[Data excerpts]
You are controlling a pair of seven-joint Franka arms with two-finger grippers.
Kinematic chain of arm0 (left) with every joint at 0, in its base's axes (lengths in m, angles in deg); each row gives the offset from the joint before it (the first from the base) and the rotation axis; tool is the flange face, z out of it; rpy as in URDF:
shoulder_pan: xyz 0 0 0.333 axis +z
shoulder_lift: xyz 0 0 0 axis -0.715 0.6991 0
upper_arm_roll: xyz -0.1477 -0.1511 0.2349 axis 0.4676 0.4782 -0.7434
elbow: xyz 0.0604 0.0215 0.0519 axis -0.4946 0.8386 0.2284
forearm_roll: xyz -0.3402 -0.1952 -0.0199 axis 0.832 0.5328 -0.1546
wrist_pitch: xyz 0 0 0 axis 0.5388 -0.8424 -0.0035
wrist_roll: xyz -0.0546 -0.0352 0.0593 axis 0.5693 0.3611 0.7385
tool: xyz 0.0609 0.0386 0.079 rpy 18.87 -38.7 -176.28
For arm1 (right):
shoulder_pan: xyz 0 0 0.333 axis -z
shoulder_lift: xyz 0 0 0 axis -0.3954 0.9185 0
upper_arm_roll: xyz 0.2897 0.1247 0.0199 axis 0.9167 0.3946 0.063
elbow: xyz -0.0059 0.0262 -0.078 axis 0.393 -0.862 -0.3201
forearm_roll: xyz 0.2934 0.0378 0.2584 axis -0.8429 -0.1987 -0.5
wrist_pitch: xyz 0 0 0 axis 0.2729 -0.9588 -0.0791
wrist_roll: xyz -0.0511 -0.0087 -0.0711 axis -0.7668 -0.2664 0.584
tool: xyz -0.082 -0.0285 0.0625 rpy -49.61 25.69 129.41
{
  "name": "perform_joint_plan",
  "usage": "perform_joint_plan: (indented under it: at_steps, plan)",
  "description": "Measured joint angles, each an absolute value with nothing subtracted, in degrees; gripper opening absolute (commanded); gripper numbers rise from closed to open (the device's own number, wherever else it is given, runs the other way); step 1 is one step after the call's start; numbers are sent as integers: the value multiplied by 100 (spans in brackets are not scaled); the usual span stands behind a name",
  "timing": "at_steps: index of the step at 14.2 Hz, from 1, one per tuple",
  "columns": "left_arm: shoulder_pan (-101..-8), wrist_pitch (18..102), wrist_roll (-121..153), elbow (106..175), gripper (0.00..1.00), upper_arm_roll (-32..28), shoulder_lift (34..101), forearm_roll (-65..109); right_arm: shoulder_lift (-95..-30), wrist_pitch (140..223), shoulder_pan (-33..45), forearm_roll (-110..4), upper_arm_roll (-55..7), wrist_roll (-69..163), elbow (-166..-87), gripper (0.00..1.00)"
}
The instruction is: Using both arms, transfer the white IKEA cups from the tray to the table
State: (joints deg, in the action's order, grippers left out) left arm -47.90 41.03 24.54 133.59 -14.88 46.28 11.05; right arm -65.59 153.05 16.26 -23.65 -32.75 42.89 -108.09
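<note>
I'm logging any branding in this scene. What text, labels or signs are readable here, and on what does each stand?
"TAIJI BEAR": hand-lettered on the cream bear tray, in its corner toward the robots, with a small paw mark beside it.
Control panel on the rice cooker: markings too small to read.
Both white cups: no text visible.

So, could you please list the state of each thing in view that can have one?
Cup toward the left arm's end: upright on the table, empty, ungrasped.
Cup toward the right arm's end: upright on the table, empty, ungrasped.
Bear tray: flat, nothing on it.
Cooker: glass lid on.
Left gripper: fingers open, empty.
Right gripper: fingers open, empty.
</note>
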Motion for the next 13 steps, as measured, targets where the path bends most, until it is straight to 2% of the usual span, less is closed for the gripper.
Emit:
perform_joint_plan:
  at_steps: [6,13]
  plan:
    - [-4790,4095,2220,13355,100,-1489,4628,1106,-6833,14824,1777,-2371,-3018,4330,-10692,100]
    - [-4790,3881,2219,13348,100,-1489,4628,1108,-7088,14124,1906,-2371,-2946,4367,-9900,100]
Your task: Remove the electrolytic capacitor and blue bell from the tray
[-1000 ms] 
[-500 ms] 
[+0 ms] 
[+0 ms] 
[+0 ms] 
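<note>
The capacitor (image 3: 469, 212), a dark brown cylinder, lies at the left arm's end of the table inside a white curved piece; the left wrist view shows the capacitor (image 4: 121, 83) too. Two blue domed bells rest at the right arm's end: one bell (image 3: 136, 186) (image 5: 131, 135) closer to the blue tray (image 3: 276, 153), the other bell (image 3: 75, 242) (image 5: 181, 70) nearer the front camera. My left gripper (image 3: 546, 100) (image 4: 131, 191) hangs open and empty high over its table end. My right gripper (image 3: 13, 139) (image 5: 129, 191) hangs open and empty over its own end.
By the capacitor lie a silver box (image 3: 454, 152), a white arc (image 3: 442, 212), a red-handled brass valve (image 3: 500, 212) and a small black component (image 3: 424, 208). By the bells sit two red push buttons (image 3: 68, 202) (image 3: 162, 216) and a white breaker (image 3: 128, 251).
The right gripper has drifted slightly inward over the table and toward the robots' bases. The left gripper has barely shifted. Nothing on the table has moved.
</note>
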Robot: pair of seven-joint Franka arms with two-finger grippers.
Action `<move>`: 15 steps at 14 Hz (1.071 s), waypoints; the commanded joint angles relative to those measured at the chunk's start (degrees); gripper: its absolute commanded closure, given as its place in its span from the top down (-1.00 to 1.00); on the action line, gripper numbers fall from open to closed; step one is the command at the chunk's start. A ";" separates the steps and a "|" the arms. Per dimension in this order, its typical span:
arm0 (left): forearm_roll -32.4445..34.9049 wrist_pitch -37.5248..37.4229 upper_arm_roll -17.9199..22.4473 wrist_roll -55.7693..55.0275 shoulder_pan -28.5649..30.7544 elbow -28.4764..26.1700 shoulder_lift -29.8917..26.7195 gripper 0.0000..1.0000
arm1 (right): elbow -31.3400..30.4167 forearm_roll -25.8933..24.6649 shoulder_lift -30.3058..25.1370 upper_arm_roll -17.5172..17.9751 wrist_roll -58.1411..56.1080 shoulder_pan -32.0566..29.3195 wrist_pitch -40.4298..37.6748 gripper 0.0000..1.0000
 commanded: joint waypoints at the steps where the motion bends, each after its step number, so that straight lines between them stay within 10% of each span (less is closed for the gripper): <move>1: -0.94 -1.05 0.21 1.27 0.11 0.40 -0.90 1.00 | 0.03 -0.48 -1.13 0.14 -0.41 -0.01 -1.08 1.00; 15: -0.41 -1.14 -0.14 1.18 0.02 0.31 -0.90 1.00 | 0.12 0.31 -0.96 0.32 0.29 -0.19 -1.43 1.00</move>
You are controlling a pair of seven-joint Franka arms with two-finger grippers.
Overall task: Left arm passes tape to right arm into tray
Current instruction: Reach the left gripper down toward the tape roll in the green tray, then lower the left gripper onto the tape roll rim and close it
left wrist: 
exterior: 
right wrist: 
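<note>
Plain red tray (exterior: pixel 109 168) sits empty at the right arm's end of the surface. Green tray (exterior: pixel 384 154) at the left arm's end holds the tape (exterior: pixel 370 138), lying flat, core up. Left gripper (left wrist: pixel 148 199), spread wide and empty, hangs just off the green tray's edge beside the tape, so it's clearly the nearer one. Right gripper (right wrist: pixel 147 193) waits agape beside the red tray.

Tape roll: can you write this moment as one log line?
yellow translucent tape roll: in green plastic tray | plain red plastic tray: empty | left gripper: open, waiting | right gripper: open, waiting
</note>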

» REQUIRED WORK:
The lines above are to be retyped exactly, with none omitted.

» ANSWER TO THE EXERCISE:
You are controlling a pair of seven-joint Franka arms with two-finger grippers.
Kinematic chain of arm0 (left) with every joint at 0, in its base's axes (lengths in m, angles in deg); each row gives the offset from the joint before it (the first from the base) and the rotation axis; tool is the flange face, z out of it; rpy as in URDF:
shoulder_pan: xyz 0 0 0.333 axis +z
shoulder_lift: xyz 0 0 0 axis -0.715 0.6991 0
upper_arm_roll: xyz -0.1477 -0.1511 0.2349 axis 0.4676 0.4782 -0.7434
elbow: xyz 0.0604 0.0215 0.0519 axis -0.4946 0.8386 0.2284
forearm_roll: xyz -0.3402 -0.1952 -0.0199 axis 0.832 0.5328 -0.1546
wrist_pitch: xyz 0 0 0 axis 0.5388 -0.8424 -0.0035
wrist_roll: xyz -0.0546 -0.0352 0.0593 axis 0.5693 0.3611 0.7385
tool: xyz 0.0609 0.0386 0.079 rpy 18.87 -38.7 -176.28
For arm1 (right):
shoulder_pan: xyz 0 0 0.333 axis -z
shoulder_lift: xyz 0 0 0 axis -0.3954 0.9185 0
upper_arm_roll: xyz 0.2897 0.1247 0.0199 axis 0.9167 0.3946 0.063
elbow: xyz -0.0059 0.0262 -0.078 axis 0.393 -0.862 -0.3201
forearm_roll: xyz 0.2934 0.0378 0.2584 axis -0.8429 -0.1987 -0.5
wrist_pitch: xyz 0 0 0 axis 0.2729 -0.9588 -0.0791
wrist_roll: xyz -0.0511 -0.0087 -0.0711 axis -0.7668 -0.2664 0.584
tool: xyz -0.082 -0.0285 0.0625 rpy -49.61 25.69 129.41
{
  "name": "perform_joint_plan",
  "usage": "perform_joint_plan: (indented under it: at_steps, plan)",
  "description": "Measured joint angles, each an absolute value with nothing subtracted, in degrees; gripper opening absolute (commanded); gripper numbers rise from closed to open (the device's own number, wherever else it is given, runs the other way); step 1 is one step after the call's start; numbers are sent as integers: the value multiplied by 100 (spans in brackets are not scaled); the usual span stands behind a name",
  "timing": "at_steps: index of the step at 14.2 Hz, from 1, one per tuple",
  "columns": "left_arm: shoulder_pan (-101..-8), wrist_pitch (18..102), wrist_roll (-121..153), elbow (106..175), gripper (0.00..1.00), upper_arm_roll (-32..28), shoulder_lift (34..101), forearm_roll (-65..109); right_arm: shoulder_lift (-95..-30), wrist_pitch (140..223), shoulder_pan (-33..45), forearm_roll (-110..4), upper_arm_roll (-55..7), wrist_roll (-69..163), elbow (-166..-87), gripper (0.00..1.00)"
}
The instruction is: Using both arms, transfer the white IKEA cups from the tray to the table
State: (joints deg, in the action's order, grippers left out) left arm -47.90 41.03 24.54 133.59 -14.88 46.28 11.05; right arm -65.59 153.05 16.26 -23.65 -32.75 42.89 -108.09
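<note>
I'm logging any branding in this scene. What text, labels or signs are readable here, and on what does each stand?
"TAIJI BEAR": hand-lettered on the cream bear tray, in its corner toward the robots, with a small paw mark beside it.
Control panel on the rice cooker: markings too small to read.
Both white cups: no text visible.

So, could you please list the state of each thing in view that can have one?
Cup toward the left arm's end: upright on the table, empty, ungrasped.
Cup toward the right arm's end: upright on the table, empty, ungrasped.
Bear tray: flat, nothing on it.
Cooker: glass lid on.
Left gripper: fingers open, empty.
Right gripper: fingers open, empty.
</note>
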Motion for the next 13 steps, as measured, targets where the path bends most, until it is straight to 2% of the usual span, less is closed for the gripper.
Emit:
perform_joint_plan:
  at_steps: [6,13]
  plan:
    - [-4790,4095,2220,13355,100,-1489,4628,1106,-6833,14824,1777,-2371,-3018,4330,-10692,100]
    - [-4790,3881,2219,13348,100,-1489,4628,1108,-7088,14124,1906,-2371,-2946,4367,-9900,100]
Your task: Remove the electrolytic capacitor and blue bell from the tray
[-1000 ms] 
[-500 ms] 
[+0 ms] 
[+0 ms] 
[+0 ms] 
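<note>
The capacitor (image 3: 469, 212), a dark brown cylinder, lies at the left arm's end of the table inside a white curved piece; the left wrist view shows the capacitor (image 4: 121, 83) too. Two blue domed bells rest at the right arm's end: one bell (image 3: 136, 186) (image 5: 131, 135) closer to the blue tray (image 3: 276, 153), the other bell (image 3: 75, 242) (image 5: 181, 70) nearer the front camera. My left gripper (image 3: 546, 100) (image 4: 131, 191) hangs open and empty high over its table end. My right gripper (image 3: 13, 139) (image 5: 129, 191) hangs open and empty over its own end.
By the capacitor lie a silver box (image 3: 454, 152), a white arc (image 3: 442, 212), a red-handled brass valve (image 3: 500, 212) and a small black component (image 3: 424, 208). By the bells sit two red push buttons (image 3: 68, 202) (image 3: 162, 216) and a white breaker (image 3: 128, 251).
The right gripper has drifted slightly inward over the table and toward the robots' bases. The left gripper has barely shifted. Nothing on the table has moved.
</note>
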Robot: pair of seven-joint Franka arms with two-finger grippers.
Action `<move>`: 15 steps at 14 Hz (1.071 s), waypoints; the commanded joint angles relative to those measured at the chunk's start (degrees); gripper: its absolute commanded closure, given as its place in its span from the top down (-1.00 to 1.00); on the action line, gripper numbers fall from open to closed; step one is the command at the chunk's start. A ";" separates the steps and a "|" the arms. Per dimension in this order, its typical span:
arm0 (left): forearm_roll -32.4445..34.9049 wrist_pitch -37.5248..37.4229 upper_arm_roll -17.9199..22.4473 wrist_roll -55.7693..55.0275 shoulder_pan -28.5649..30.7544 elbow -28.4764..26.1700 shoulder_lift -29.8917..26.7195 gripper 0.0000..1.0000
arm1 (right): elbow -31.3400..30.4167 forearm_roll -25.8933..24.6649 shoulder_lift -30.3058..25.1370 upper_arm_roll -17.5172..17.9751 wrist_roll -58.1411..56.1080 shoulder_pan -32.0566..29.3195 wrist_pitch -40.4298..37.6748 gripper 0.0000..1.0000
 commanded: joint waypoints at the steps where the motion bends, each after its step number, so that straight lines between them stay within 10% of each span (less is closed for the gripper): <move>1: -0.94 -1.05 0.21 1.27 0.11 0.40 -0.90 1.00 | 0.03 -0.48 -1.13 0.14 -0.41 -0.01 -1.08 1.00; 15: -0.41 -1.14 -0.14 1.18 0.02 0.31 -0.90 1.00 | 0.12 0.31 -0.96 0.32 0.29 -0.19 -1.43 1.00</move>
You are controlling a pair of seven-joint Franka arms with two-finger grippers.
Overall task: Left arm passes tape to right arm into tray
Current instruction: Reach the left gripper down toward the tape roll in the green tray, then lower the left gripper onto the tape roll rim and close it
left wrist: 
exterior: 
right wrist: 
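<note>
Plain red tray (exterior: pixel 109 168) sits empty at the right arm's end of the surface. Green tray (exterior: pixel 384 154) at the left arm's end holds the tape (exterior: pixel 370 138), lying flat, core up. Left gripper (left wrist: pixel 148 199), spread wide and empty, hangs just off the green tray's edge beside the tape, so it's clearly the nearer one. Right gripper (right wrist: pixel 147 193) waits agape beside the red tray.

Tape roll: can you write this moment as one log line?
yellow translucent tape roll: in green plastic tray | plain red plastic tray: empty | left gripper: open, waiting | right gripper: open, waiting
</note>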

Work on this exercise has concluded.